Regarding the previous mentioned BACKUP_BREAKPOINT facility. Summary: I
was not able to meet my synchronization needs with it. Here the full story:

BACKUP_BREAKPOINT
-----------------
It is not usable for me. I have to emphasize and explain "for me". I do
most of debugging by using the DBUG trace facility. I start the server
with --debug and see the path of code execution in the trace file.
BACKUP_BREAKPOINT is based on DBUG_EXECUTE_IF("backup_debug",...). That
is it does not work when running with just --debug. It requires
--debug=d,backup_debug. But when specifying one or more keyword
modifiers of the 'd' flag, then all non-listed keywords are disabled.
This means, I do factually disable tracing when enabling
BACKUP_BREAKPOINT, or I have to give a long list of keywords to the
option. This is too inconvenient for me to take the facility as useful
*for me*. Other developers may prefer using the debugger for most
debugging. They don't have this problem.

DBUG_SYNC_POINT
---------------
But this isn't the end of the story. BACKUP_BREAKPOINT uses the
DBUG_SYNC_POINT facility internally. This facility exists since MySQL
4.0 (!) (and I didn't know it. Sigh. Though it is so widely used. ;-)
There is one single call of it in sql_repl.cc). It follows a similar
approach as my MYSQL_TEST_SYNC proposal. One can set synchronization
points in the code just like I proposed:

    DBUG_SYNC_POINT("debug_lock.created_file_event",10);

But this facility is not based on user variables, but on user locks. So
it is kind of a combination of your description of GET_LOCK() etc and my
MYSQL_TEST_SYNC proposal. But it behaves quite differently:

When code execution reaches DBUG_SYNC_POINT, any lock of the thread is
released and the named user lock "debug_lock.created_file_event" is
tried to be acquired for 10 seconds, but only if it is in use by another
thread.

This can be used as a "signal". The thread acquires a lock (the "signal"
lock) and releases it implicitly when reaching the sync point. The other
thread, which tried to get the "signal" lock after this thread, gets the
lock at the same moment and can continue.

It can be used as a "wait". The other thread has the "sync point" lock
("debug_lock.created_file_event" in this case) and this thread blocks on
it in the sync point.

Unfortunately I was not able to figure out, how to use it for "signal"
*plus* "wait". While the other thread could have the "sync point" lock
and this thread have the "signal" lock, and hence reaching the sync
point would release the "signal" lock and wait on the "sync point" lock,
the other thread would not be able to wait on the "signal" lock, because
it has the "sync point" lock.
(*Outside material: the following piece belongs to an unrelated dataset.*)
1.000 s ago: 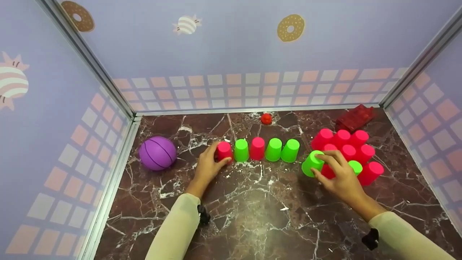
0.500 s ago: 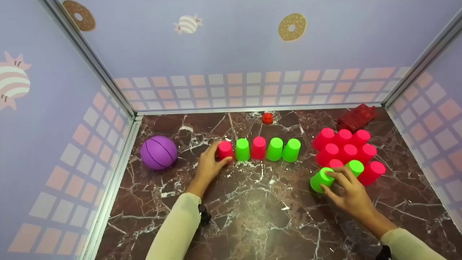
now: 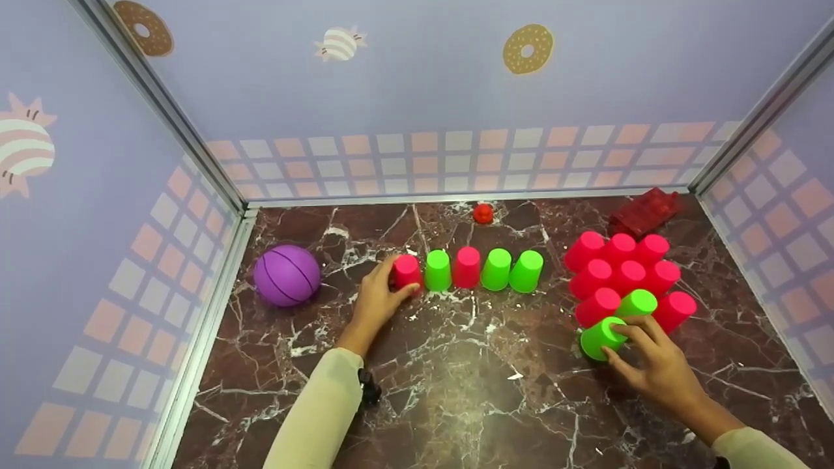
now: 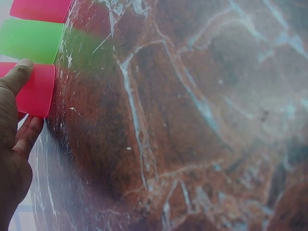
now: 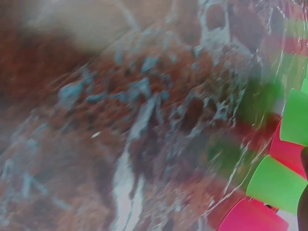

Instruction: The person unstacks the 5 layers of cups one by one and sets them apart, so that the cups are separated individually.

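At the left end of a row of upturned cups, my left hand (image 3: pixel 376 303) grips a pink cup (image 3: pixel 407 268) between thumb and fingers. The left wrist view shows the thumb lying on that pink cup (image 4: pixel 37 89), with a green cup (image 4: pixel 32 39) close beside it. On the right, my right hand (image 3: pixel 661 365) holds an upturned green cup (image 3: pixel 601 340) by its side. Directly behind that cup stand a pink cup (image 3: pixel 596 307) and another green cup (image 3: pixel 637 303). In the right wrist view only a dark sliver of my right hand (image 5: pixel 303 207) shows.
The row continues with a green cup (image 3: pixel 438 271), a pink cup (image 3: pixel 466 268) and two more green ones. Several pink cups (image 3: pixel 629 277) cluster at right. A purple ball (image 3: pixel 287 275) lies left. A small red object (image 3: pixel 483 213) and a dark red block (image 3: pixel 645 212) sit near the back wall.
My right hand has brought the green cup rightward and nearer to me, from the left side of the pink cluster to its front. My left hand keeps its place on the pink cup.
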The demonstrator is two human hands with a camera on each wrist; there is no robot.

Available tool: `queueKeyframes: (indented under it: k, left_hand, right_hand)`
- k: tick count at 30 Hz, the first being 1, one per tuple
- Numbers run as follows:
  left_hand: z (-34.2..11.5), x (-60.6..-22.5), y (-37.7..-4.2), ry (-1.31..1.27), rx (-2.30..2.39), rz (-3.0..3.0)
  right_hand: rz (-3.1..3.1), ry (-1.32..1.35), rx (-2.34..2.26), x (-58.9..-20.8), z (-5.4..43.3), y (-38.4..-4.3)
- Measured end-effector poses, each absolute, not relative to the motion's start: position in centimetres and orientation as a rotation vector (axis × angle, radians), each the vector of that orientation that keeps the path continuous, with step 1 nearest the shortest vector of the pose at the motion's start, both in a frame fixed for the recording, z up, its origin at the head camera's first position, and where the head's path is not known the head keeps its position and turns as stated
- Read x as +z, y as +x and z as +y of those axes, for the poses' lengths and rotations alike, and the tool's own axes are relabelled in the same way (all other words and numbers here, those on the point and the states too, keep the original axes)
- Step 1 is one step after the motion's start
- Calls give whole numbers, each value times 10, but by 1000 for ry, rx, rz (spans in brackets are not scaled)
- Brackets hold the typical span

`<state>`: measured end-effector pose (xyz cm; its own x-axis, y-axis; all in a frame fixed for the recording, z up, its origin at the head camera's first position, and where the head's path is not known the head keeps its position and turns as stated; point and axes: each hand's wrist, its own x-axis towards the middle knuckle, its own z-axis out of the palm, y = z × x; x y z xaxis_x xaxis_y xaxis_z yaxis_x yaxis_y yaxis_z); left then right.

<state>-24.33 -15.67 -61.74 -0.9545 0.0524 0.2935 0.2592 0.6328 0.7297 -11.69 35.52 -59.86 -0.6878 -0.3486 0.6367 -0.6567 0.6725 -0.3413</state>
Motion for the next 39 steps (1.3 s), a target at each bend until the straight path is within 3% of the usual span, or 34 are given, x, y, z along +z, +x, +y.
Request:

A thread can have one user lock only. When
the other thread tries to wait for the "signal" lock, it implicitly
releases the "sync point" lock. This would be ok if one could be sure
that this thread reached the sync point before the other thread releases
the "sync point" lock. Otherwise no wait would happen at the sync point.
The test would not test what it should test.

A possible workaround might be a third thread, which takes the "sync
point" lock in the beginning and releases it at the right moment. But I
was not able to solve my problem with it:

CREATE TABLE t1 (c1 INT) ENGINE=MyISAM;
CREATE TABLE m1 (c1 INT) ENGINE=MERGE UNION=(t1) INSERT_METHOD=LAST;
        thread2
        INSERT INTO m1 VALUES (2); This ought to wait after
          open_tables() and before attach_merge_children().
thread1
FLUSH TABLE m1; This ought to wait before flushing until thread2 is at
  the mentioned sync point. Then it can proceed. A positive test result
  would be that it does not crash when it aborts thread2s locks.
  Somewhen after lock aborting thread2 can also proceed.

I tried:

I placed DBUG_SYNC_POINT("debug_lock.before_myisammrg_attach", 10) at
the beginning of ha_myisammrg::attach_children().

                thread3
                GET_LOCK("debug_lock.before_myisammrg_attach", 10);
        thread2
        GET_LOCK("reach.before_myisammrg_attach", 10);
        INSERT INTO m1 VALUES (2);
thread1
GET_LOCK("reach.before_myisammrg_attach", 10);
FLUSH TABLE m1;
                thread3
                RELEASE_LOCK("debug_lock.before_myisammrg_attach");

The result was that thread2, at the sync point, released
'reach.before_myisammrg_attach' and waited for
'debug_lock.before_myisammrg_attach'. thread1 got the lock and ran the
flush at the right moment. But then the flush blocked, waiting for
thread1 to close the flushed table. The situation resolved after the 10
second timeout in thread2. What I would need here is a sync point in
flush tables that signals after lock aborting. This would need to let
thread3 proceed with releasing thread2s sync point lock. Since thread3
cannot wait for another user lock, I would need another SQL lock and a
fourth thread.

I stopped at this point. I think the DBUG_SYNC_POINT facility has the
potential to solve many simple synchronization needs. But it requires a
complexity of the test case, that makes it too difficult to work with.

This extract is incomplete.